#### Extracted material:
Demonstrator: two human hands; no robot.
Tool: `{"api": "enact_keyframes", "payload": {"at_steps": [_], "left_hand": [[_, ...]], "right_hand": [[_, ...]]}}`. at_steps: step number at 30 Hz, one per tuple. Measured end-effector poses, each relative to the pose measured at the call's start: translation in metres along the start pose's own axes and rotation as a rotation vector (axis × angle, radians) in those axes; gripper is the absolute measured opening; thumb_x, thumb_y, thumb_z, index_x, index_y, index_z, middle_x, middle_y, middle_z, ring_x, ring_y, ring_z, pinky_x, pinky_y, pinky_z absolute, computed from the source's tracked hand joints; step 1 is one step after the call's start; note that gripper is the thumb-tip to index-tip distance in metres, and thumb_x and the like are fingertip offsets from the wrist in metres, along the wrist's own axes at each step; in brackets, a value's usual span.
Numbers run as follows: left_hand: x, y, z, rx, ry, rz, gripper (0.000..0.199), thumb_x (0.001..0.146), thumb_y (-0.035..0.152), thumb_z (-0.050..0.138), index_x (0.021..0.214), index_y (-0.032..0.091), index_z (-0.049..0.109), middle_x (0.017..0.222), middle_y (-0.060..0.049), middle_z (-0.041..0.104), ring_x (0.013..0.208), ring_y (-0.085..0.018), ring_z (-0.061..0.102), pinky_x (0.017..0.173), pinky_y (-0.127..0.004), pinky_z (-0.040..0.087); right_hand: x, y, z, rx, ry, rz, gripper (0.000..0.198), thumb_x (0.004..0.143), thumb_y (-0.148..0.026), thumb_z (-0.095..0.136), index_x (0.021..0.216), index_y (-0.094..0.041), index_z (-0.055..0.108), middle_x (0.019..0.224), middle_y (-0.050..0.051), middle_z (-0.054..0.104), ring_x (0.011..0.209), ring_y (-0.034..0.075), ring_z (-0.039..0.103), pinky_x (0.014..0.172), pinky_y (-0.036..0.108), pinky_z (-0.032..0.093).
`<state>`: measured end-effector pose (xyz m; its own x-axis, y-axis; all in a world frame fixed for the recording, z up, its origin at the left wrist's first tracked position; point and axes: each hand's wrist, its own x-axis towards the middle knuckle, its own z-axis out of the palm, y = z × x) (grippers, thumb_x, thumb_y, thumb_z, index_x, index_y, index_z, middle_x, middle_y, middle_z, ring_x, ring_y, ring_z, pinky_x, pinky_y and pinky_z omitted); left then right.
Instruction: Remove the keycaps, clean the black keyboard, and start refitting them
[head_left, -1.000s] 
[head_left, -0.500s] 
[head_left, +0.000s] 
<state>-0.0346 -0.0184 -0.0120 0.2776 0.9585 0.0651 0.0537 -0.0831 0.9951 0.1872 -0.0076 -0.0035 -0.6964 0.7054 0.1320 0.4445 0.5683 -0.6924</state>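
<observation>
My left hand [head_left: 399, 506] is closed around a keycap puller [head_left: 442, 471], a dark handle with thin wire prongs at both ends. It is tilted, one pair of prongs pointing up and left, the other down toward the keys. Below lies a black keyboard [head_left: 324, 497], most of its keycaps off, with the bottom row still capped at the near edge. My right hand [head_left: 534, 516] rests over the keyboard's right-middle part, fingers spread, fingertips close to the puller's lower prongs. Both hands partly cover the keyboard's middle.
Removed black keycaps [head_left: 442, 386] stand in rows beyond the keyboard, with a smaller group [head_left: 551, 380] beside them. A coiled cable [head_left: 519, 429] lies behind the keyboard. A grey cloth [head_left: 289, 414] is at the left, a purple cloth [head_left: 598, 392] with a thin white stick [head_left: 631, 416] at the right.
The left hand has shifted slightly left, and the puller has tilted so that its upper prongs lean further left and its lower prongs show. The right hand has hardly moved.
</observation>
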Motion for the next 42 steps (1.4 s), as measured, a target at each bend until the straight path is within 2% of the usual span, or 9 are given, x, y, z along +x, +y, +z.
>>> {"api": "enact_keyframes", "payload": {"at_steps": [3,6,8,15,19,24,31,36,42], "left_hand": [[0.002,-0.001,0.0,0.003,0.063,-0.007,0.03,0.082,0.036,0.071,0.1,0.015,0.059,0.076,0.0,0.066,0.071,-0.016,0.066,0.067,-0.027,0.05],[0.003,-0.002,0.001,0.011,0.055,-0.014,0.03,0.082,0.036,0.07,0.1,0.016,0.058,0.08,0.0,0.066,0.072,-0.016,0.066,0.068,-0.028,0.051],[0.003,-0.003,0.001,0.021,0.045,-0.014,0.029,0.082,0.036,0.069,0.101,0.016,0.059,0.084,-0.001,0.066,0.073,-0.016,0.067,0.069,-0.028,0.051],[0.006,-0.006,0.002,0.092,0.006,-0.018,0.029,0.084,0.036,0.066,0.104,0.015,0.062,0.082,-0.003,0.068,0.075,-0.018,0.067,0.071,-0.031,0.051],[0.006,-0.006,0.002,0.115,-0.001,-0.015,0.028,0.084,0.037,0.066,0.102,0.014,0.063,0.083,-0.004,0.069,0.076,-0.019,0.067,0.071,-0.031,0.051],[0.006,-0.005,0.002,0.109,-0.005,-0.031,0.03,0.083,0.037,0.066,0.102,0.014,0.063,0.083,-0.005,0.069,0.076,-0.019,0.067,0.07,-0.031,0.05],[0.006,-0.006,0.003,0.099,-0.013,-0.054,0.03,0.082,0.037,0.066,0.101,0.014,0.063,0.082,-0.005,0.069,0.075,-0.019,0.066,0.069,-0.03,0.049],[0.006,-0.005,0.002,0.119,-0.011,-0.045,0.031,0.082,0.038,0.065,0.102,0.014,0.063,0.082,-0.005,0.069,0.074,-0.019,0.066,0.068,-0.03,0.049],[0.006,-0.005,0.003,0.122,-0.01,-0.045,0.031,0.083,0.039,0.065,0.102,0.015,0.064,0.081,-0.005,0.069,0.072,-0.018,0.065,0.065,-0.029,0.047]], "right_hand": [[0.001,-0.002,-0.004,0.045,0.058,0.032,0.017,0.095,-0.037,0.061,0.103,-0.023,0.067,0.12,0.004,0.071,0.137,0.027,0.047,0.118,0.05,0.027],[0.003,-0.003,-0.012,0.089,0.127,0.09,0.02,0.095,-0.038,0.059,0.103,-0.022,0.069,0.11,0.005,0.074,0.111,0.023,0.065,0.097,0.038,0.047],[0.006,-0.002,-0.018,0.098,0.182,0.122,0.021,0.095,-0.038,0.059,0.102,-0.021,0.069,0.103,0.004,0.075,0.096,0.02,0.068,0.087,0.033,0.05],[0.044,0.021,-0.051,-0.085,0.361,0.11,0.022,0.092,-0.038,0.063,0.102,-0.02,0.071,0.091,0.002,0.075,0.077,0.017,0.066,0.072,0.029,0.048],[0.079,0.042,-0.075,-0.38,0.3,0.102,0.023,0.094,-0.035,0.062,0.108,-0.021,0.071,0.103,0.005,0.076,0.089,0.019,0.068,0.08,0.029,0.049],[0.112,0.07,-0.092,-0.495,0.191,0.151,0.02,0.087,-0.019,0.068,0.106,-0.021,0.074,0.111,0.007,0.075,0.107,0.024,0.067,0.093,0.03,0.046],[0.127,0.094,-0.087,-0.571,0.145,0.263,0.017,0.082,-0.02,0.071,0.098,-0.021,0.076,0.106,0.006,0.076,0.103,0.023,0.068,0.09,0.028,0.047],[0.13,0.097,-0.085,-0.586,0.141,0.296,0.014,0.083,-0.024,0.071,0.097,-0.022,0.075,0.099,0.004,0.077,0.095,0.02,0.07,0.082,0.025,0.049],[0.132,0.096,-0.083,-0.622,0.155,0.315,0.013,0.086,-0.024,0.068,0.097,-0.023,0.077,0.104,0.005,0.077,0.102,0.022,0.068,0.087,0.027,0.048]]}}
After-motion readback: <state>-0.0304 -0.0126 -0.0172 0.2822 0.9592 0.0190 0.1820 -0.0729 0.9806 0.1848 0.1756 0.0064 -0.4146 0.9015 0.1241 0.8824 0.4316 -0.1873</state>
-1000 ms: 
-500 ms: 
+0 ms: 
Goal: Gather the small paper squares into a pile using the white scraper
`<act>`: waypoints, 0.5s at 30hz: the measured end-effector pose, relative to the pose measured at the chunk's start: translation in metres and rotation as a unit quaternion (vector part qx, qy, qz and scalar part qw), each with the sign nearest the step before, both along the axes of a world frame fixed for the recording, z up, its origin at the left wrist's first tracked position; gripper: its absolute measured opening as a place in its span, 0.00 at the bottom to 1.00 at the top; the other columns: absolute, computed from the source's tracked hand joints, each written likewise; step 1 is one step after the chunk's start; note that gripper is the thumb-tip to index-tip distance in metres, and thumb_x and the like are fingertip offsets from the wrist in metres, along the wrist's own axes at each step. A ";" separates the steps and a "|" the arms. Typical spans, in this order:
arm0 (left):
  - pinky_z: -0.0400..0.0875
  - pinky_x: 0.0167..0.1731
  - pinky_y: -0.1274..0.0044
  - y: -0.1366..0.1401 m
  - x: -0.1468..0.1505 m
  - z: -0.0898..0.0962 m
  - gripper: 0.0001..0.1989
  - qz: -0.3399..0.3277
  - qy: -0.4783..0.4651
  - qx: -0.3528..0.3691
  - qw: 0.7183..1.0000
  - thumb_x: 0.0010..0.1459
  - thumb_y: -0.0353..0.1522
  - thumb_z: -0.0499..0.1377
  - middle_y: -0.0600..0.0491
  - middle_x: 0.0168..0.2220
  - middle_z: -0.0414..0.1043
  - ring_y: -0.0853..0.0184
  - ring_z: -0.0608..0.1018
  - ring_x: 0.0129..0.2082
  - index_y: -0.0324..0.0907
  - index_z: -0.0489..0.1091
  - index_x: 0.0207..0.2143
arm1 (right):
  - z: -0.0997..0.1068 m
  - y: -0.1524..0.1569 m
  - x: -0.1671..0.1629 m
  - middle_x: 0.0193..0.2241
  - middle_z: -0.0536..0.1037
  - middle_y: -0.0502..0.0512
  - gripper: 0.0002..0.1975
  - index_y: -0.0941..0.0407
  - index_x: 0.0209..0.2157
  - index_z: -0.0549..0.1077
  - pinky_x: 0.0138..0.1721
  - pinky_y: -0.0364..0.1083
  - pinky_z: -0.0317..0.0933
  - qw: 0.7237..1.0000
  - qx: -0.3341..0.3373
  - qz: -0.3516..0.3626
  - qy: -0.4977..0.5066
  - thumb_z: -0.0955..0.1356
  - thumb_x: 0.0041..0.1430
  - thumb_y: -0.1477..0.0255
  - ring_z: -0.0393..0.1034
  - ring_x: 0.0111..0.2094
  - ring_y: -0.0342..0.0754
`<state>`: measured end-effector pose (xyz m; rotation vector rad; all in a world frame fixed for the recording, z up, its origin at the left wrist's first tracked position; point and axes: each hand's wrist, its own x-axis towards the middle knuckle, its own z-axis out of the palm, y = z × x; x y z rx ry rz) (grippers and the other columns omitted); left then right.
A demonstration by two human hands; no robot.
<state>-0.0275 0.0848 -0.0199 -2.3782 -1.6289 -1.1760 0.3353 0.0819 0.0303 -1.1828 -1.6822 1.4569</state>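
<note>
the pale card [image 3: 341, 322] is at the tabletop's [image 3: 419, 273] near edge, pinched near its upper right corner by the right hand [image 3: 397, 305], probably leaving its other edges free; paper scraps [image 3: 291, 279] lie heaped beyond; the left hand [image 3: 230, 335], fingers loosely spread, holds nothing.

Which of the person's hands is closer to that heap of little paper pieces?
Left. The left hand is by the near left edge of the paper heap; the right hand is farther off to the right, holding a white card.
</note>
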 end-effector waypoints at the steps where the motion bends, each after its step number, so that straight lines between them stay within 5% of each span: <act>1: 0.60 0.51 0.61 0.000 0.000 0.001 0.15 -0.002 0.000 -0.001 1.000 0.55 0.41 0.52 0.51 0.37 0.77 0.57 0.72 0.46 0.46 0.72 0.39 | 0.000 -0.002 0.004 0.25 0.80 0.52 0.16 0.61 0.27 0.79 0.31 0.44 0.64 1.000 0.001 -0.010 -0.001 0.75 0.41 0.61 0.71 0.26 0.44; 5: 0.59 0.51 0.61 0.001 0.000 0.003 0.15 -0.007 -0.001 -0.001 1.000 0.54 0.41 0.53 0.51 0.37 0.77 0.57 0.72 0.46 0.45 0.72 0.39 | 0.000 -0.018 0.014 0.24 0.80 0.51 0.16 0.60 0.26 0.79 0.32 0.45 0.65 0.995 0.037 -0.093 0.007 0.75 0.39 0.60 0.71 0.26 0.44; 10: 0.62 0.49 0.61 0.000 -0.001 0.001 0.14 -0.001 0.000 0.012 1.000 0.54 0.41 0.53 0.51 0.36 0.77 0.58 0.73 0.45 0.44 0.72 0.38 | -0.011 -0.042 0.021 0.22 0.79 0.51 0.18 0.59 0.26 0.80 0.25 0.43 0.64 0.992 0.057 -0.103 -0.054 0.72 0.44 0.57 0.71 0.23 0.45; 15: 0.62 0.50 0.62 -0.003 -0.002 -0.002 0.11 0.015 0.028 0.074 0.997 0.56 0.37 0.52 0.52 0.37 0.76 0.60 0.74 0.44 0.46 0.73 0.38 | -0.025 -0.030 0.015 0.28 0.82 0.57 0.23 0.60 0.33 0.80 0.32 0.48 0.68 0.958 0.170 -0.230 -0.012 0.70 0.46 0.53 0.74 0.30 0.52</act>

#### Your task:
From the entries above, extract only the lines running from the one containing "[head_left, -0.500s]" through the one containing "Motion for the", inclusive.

#### Response to the task:
[head_left, -0.500s] 
[head_left, +0.000s] 
<state>-0.0346 -0.0184 -0.0120 0.2776 0.9585 0.0651 0.0537 -0.0831 0.9951 0.1872 -0.0076 -0.0035 -0.6964 0.7054 0.1320 0.4445 0.5683 -0.6924</state>
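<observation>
My left hand [head_left: 399, 506] is closed around a keycap puller [head_left: 442, 471], a dark handle with thin wire prongs at both ends. It is tilted, one pair of prongs pointing up and left, the other down toward the keys. Below lies a black keyboard [head_left: 324, 497], most of its keycaps off, with the bottom row still capped at the near edge. My right hand [head_left: 534, 516] rests over the keyboard's right-middle part, fingers spread, fingertips close to the puller's lower prongs. Both hands partly cover the keyboard's middle.
Removed black keycaps [head_left: 442, 386] stand in rows beyond the keyboard, with a smaller group [head_left: 551, 380] beside them. A coiled cable [head_left: 519, 429] lies behind the keyboard. A grey cloth [head_left: 289, 414] is at the left, a purple cloth [head_left: 598, 392] with a thin white stick [head_left: 631, 416] at the right.
The left hand has shifted slightly left, and the puller has tilted so that its upper prongs lean further left and its lower prongs show. The right hand has hardly moved.
</observation>
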Motion for the next 42 steps (1.4 s), as measured, a target at each bend until the straight path is within 2% of the usual span, or 9 are given, x, y, z along +x, +y, +z.

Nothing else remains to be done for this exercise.